Required work - Among the entries below, copy only the span from the line containing "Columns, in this" through the line containing "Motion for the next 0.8". Do so exactly, and skip the pictures.

------------------------

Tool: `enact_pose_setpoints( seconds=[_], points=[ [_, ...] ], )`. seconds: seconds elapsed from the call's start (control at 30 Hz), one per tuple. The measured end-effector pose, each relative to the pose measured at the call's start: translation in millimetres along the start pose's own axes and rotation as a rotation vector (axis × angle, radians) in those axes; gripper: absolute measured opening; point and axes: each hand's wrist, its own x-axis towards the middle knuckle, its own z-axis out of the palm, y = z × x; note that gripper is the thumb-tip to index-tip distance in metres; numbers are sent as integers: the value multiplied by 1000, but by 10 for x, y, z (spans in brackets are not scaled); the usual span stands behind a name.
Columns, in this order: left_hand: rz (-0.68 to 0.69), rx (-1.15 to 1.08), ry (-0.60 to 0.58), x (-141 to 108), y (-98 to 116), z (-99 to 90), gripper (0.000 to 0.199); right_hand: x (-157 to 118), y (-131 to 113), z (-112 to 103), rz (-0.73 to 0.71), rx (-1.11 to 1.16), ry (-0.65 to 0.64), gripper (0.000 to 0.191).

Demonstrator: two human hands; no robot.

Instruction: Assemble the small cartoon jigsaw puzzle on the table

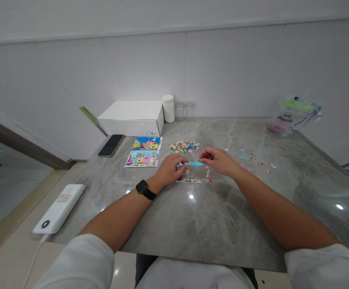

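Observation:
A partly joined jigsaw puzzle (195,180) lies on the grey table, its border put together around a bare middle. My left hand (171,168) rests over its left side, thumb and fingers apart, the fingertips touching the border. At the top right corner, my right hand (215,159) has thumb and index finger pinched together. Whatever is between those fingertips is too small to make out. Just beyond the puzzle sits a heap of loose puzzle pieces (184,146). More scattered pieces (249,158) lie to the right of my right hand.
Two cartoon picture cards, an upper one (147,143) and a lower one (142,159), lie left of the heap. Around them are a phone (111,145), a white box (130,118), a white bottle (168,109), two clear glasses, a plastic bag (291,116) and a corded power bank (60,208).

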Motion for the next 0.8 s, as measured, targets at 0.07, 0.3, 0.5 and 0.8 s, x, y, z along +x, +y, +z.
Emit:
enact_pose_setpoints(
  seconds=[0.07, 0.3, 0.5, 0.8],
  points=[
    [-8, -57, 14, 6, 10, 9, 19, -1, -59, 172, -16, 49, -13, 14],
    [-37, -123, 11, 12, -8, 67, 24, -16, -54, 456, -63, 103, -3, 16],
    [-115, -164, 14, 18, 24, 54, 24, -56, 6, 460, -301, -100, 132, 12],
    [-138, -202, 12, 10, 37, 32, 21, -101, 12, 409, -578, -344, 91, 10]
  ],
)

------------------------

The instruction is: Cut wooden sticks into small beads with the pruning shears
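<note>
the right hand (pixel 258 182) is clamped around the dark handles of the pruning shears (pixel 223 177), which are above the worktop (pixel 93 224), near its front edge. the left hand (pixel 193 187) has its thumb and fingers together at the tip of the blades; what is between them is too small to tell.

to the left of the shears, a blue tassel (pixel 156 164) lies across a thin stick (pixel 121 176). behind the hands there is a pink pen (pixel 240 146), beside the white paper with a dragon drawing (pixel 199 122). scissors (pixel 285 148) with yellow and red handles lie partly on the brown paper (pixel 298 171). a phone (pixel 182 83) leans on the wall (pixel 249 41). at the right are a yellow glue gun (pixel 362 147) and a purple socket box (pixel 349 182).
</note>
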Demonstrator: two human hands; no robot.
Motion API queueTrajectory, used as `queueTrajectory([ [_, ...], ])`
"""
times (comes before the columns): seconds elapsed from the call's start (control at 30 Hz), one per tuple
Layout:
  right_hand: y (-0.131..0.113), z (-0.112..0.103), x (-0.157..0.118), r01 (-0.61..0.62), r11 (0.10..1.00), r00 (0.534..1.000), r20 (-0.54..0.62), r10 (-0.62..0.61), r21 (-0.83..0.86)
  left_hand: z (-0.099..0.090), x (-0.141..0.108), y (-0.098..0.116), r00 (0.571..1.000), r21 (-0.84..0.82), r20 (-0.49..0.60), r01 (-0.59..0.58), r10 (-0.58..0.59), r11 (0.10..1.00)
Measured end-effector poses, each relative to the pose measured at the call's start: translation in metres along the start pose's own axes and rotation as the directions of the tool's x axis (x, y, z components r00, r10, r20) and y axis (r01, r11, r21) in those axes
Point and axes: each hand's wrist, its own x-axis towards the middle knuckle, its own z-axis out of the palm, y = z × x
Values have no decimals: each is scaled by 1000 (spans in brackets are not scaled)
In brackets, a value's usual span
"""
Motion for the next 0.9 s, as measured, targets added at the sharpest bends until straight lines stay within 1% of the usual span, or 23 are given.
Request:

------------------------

Exercise solution -
Columns, in this order: left_hand: rz (-0.68 to 0.69), rx (-1.15 to 1.08), ry (-0.60 to 0.58), x (-141 to 108), y (-98 to 116), z (-99 to 90), gripper (0.000 to 0.199); right_hand: x (-157 to 118), y (-131 to 113), z (-112 to 103), rz (-0.73 to 0.71), rx (-1.11 to 1.16), ry (-0.65 to 0.64), gripper (0.000 to 0.191).

Demonstrator: two human hands; no robot.

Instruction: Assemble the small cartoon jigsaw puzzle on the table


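Observation:
A partly joined jigsaw puzzle (195,180) lies on the grey table, its border put together around a bare middle. My left hand (171,168) rests over its left side, thumb and fingers apart, the fingertips touching the border. At the top right corner, my right hand (215,159) has thumb and index finger pinched together. Whatever is between those fingertips is too small to make out. Just beyond the puzzle sits a heap of loose puzzle pieces (184,146). More scattered pieces (249,158) lie to the right of my right hand.
Two cartoon picture cards, an upper one (147,143) and a lower one (142,159), lie left of the heap. Around them are a phone (111,145), a white box (130,118), a white bottle (168,109), two clear glasses, a plastic bag (291,116) and a corded power bank (60,208).
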
Motion for the next 0.8 s, as measured, targets at 0.07, 0.3, 0.5 and 0.8 s, x, y, z along +x, +y, +z.

Nothing more belongs to this exercise.